- _What is needed_
Gather all lines in the records below that include the word "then".

(Items from a dataset)
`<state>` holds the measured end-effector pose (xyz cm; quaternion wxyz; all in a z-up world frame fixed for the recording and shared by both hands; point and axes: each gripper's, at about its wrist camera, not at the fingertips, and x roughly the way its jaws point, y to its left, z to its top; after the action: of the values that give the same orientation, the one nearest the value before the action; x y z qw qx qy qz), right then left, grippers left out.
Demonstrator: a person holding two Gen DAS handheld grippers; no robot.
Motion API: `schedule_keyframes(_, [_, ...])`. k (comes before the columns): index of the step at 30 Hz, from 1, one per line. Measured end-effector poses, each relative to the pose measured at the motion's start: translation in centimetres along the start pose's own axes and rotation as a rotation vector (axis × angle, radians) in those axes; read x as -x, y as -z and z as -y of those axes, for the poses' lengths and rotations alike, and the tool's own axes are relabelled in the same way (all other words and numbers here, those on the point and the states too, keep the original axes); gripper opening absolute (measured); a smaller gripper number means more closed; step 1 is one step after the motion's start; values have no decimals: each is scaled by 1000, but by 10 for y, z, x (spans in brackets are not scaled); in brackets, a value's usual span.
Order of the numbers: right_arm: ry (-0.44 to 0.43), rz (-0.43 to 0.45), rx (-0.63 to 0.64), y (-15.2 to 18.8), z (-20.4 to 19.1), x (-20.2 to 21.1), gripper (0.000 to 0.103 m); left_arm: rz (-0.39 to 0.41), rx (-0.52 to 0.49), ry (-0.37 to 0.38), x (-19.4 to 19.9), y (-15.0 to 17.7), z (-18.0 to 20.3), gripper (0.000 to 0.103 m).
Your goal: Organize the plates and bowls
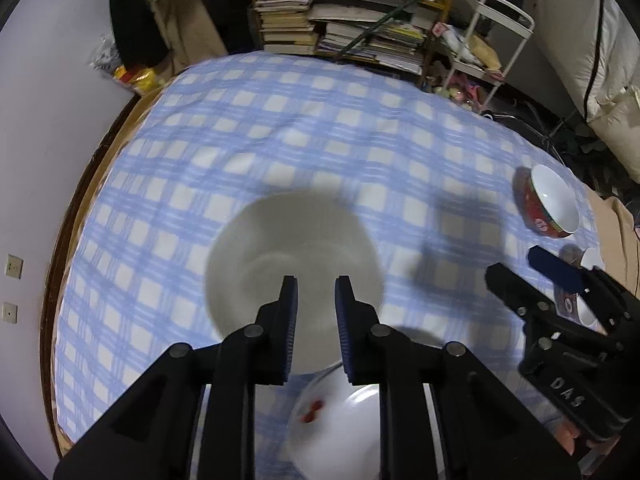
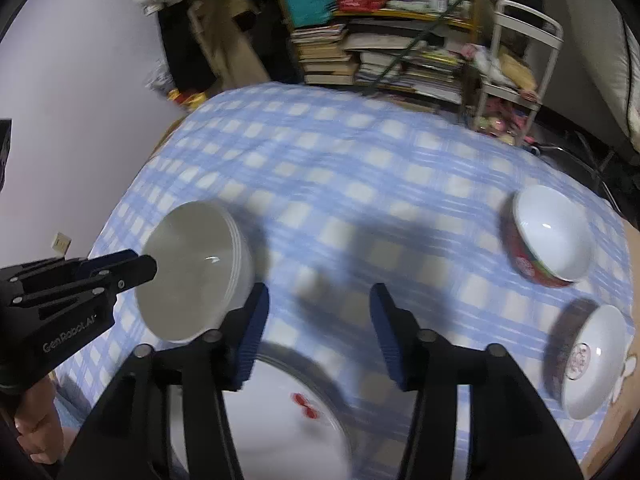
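Both pairs of jaws are released, holding nothing. Left gripper (image 1: 317,286) hangs with a narrow gap over a stack of plain white plates (image 2: 192,276); right gripper (image 2: 318,300) stands much wider above bare blue-checked tablecloth (image 2: 360,152). Nearest the person, a white plate with red marks (image 2: 280,412) lies flat, just beside the stack. Well apart, by the cloth's right edge, sit a red-sided bowl (image 2: 550,236) and a second bowl with a red emblem inside (image 2: 592,360). Open cloth stretches between the two groups and across the far half of the table.
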<state>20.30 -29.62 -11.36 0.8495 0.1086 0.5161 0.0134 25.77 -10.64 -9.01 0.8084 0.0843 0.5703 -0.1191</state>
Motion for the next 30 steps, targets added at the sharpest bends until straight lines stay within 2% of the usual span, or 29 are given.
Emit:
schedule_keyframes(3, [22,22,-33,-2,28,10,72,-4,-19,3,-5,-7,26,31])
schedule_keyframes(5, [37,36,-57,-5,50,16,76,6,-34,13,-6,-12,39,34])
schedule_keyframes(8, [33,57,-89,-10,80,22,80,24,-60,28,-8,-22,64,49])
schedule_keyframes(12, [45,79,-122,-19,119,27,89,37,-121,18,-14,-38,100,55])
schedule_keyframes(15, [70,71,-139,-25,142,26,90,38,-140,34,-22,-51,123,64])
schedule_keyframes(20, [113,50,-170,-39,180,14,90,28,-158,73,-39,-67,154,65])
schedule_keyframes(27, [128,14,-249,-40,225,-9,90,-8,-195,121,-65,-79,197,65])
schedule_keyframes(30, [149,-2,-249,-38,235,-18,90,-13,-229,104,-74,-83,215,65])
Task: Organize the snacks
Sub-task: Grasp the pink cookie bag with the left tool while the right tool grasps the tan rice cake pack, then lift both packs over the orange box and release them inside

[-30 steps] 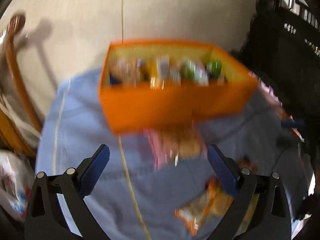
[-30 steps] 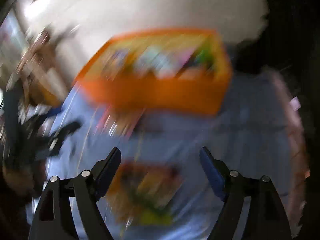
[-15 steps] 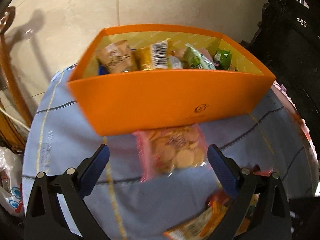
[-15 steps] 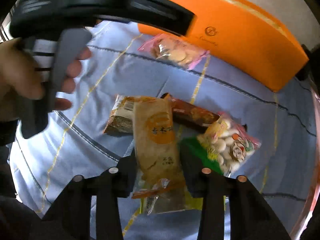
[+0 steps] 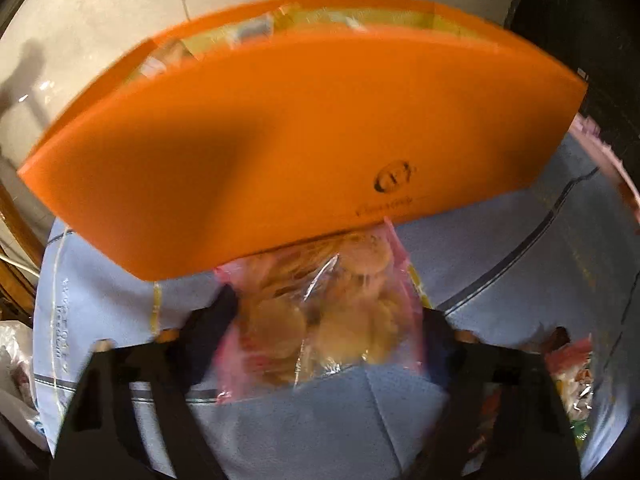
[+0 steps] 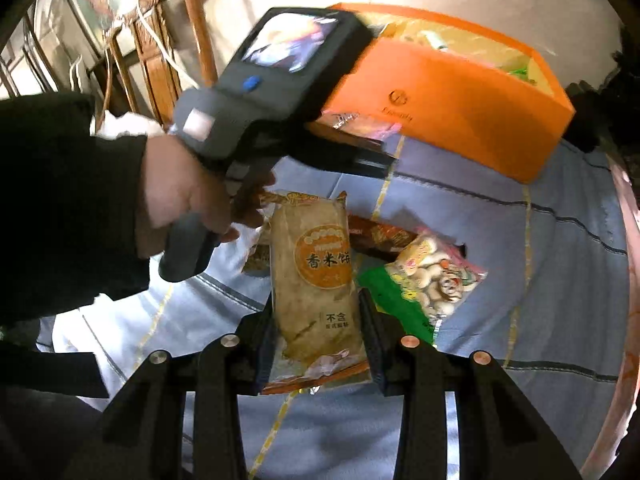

- _Expected answer_
`<state>` holds the measured end-effector pose (xyz cm; quaternion wxyz; all in a z-up world frame fixed for the recording and shared by both hands; point and axes: each gripper's, at about its wrist camera, not at the fingertips, and x roughly the way its jaws point, y to its left, z to its top; after the action: of the values that give the same orientation, the one nearest the value before the action; x y z qw qx qy qz), right then left, grippers left out.
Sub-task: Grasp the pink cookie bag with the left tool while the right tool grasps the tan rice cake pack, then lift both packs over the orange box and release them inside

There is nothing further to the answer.